A crowd of people form a ring around a tent on a campus green
Olivia Richardson
Dartmouth students protesting on the Dartmouth Green on May 1.

Prosecutors are declining to press ahead on criminal trespassing charges against two student journalists who were arrested during Palestinian solidarity protests at Dartmouth College last week.

Charlotte Hampton, a managing editor for The Dartmouth, and Alesandra “Dre” Gonzales, a reporter and photographer for the same news outlet, were among nearly 90 people charged in connection with the demonstrations on May 1. They told NHPR they were arrested while observing a prominent history professor “being sort of pinned to the ground and put in zip ties.” The night of the demonstrations, police ordered people to vacate repeatedly, but Hampton said they received permission to stay from an official with the school’s communications office, who was also on site.
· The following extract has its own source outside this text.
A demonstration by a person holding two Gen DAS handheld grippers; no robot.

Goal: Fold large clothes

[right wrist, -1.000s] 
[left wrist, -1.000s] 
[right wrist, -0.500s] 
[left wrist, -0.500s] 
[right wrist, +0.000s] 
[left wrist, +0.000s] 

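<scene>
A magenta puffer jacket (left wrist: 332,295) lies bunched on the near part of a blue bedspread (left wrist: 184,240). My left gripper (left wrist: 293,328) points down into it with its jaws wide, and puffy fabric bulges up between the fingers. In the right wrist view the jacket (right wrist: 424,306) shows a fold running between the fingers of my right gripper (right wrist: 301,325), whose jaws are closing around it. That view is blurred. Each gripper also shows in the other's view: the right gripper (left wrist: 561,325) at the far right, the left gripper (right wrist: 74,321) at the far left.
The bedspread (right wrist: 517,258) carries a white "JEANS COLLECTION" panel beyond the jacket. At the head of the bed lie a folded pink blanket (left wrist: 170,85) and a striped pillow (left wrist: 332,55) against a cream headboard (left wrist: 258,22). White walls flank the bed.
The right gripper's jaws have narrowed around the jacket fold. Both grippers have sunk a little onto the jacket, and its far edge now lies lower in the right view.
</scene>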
Initially, a college spokesperson suggested the school would let the charges against Hampton and Gonzales play out in court.

“We understand The Dartmouth staff members who were taken into custody believe that occurred in error,” senior vice president for communications Justin Anderson told the student newspaper. “We stand behind their right to vindicate that belief through the legal process.”

But earlier this week, facing outcry from press freedom advocates, Dartmouth President Sian Beilock said the students who were present “to report on the protests should not have been arrested for doing their jobs” and committed to “working with local authorities to ensure this error is corrected.” The school has not announced whether it will ask prosecutors to drop charges for other students and faculty who were arrested that night.

On Wednesday, The Dartmouth reported that the state now says in court filings that it “does not believe it can prove the charges against [the student journalists] beyond a reasonable doubt.”

Gonzales said she’s grateful she and her editor will not be prosecuted, but she’s still watching to see what happens to other students.

“I think that a big point of contention on campus is will or won't their charges be dropped,” she said.

Gonzales said one of the biggest complications she faced following her arrest was not being able to access the Dartmouth Green, the area where the protests took place, as a condition of her bail.

“Being arrested, in my identity as a journalist, has had more crossover implications into other parts of my life because I'm reporting and living and going to school all directly in the same space,” Gonzales said.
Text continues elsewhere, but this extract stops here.